First, they provide a rich mine of information that will help managers see how their institution's performance stacks up against comparable institutions. The benchmarking system means, for example, that high-prestige universities setting high entry grades are not damned for failing to take in as many students from under-privileged backgrounds as universities with more open entry. And those with more open entry are not expected to graduate so high a proportion.
This, in true 1066 And All That style, is trial by peers who will understand. While it seems to let some of the classier places off the hook in terms of improving participation, it also helps to mitigate the self-cancelling effect of some of these indicators: enrolling more poorly qualified students means a lower graduation benchmark. As with school league tables, publishing the figures is likely to have the effect of levering up the average. It is also likely to trigger similar charges of lowering standards to improve scores.
Second, the indicators provide the interested public with information on what kind of place a university is: whether it is dominated by privately educated students; whether its state school intake is largely from higher social groups; what proportion of its students are older or part-time; what the chances of success are for those who enrol; how efficient its research training is.
Third, and more contentiously, the indicators will provide a basis for selective distribution of money earmarked for such purposes as increasing access for under-privileged students.
But, above all, these indicators, derived from 1996-98 figures, provide a basis for driving forward the government's agenda for universities. This raises the question of whether these are the right indicators by which to judge universities and that in turn raises the question of what universities are for. The education department, whose indicators these in effect are, seems to see universities mainly as agents for social inclusion. Hence the emphasis on attracting and keeping students from under-represented groups and deprived neighbourhoods.

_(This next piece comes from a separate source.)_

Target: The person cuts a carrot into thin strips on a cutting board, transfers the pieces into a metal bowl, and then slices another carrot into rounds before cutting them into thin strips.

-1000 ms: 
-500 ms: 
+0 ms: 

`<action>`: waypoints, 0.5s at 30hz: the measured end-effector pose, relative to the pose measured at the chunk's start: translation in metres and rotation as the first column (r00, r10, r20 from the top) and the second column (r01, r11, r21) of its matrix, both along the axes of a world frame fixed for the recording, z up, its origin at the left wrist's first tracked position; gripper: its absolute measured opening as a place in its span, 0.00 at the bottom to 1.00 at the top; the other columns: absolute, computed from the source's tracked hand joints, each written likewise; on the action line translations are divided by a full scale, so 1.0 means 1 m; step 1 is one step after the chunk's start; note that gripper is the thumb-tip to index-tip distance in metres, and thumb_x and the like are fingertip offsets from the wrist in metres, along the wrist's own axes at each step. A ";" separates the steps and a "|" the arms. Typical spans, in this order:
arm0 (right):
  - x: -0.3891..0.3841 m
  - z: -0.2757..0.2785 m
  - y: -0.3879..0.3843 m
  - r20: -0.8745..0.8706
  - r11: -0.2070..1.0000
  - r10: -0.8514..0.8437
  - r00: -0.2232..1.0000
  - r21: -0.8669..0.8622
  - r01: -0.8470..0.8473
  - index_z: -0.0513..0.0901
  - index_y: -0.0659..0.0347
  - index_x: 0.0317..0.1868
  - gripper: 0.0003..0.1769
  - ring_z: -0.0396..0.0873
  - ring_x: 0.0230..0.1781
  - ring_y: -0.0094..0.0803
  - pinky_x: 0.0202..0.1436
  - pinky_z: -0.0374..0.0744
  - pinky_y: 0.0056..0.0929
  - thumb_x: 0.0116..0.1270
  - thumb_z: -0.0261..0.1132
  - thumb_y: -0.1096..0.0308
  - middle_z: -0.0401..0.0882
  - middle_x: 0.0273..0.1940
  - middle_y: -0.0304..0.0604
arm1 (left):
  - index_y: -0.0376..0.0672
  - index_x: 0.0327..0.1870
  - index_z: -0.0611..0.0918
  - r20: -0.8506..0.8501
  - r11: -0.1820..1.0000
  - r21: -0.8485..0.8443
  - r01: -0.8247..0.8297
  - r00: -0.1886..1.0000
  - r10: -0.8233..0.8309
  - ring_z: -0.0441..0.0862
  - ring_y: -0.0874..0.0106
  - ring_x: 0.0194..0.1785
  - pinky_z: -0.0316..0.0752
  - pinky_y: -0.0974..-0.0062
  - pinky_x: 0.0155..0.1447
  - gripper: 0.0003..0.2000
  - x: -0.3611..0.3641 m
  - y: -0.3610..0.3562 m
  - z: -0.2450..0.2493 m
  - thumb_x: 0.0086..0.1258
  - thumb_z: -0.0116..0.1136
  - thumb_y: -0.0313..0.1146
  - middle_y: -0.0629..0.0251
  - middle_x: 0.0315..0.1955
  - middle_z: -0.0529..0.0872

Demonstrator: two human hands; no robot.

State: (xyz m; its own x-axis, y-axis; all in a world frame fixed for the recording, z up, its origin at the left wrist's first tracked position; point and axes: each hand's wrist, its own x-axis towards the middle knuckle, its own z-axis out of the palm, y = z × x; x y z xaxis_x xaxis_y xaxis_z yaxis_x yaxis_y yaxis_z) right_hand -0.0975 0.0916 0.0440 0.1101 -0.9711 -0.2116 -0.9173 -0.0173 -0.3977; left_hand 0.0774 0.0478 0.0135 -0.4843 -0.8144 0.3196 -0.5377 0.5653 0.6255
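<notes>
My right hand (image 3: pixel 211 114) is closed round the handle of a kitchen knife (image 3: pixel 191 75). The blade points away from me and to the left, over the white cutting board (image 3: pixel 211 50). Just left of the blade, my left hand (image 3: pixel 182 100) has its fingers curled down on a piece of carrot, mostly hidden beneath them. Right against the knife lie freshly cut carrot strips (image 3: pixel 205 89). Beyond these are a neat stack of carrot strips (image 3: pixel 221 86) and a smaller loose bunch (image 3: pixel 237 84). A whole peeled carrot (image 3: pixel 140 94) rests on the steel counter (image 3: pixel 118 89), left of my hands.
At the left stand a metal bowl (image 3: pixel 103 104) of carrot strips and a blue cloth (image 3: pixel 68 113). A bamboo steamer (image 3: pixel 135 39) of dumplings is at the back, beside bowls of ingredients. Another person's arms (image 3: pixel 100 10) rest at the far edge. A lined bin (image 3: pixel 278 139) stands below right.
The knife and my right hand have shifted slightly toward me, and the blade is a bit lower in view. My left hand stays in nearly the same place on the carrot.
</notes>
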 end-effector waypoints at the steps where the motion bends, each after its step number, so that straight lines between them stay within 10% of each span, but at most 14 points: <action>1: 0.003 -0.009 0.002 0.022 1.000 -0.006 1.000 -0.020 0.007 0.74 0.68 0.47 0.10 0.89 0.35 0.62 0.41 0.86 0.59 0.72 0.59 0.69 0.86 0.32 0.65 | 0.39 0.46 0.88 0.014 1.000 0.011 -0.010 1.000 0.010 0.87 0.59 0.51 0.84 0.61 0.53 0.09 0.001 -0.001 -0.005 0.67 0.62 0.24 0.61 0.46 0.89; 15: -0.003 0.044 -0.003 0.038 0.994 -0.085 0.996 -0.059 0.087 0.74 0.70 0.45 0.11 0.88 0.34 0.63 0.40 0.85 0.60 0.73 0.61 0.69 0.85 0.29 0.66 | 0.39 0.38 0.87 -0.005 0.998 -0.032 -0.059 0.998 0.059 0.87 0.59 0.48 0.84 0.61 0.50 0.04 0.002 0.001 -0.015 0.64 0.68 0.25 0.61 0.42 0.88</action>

A government policy of opening up opportunities for those who have suffered earlier disadvantages enjoys widespread support in universities. Indeed there is much concern that the government's abolition of grants is having the opposite effect. But opening access to universities is a different matter from judging their overall performance by their success in delivering what is essentially a social agenda.
Universities are about advanced learning, scholarship and research. They are necessarily selective and meritocratic. The present set of indicators largely ignores these broader academic purposes. They should be treated as what they are: a measure of how well universities are meeting the government's requirements. They should not be regarded as a measure of universities' general performance as centres of academic excellence.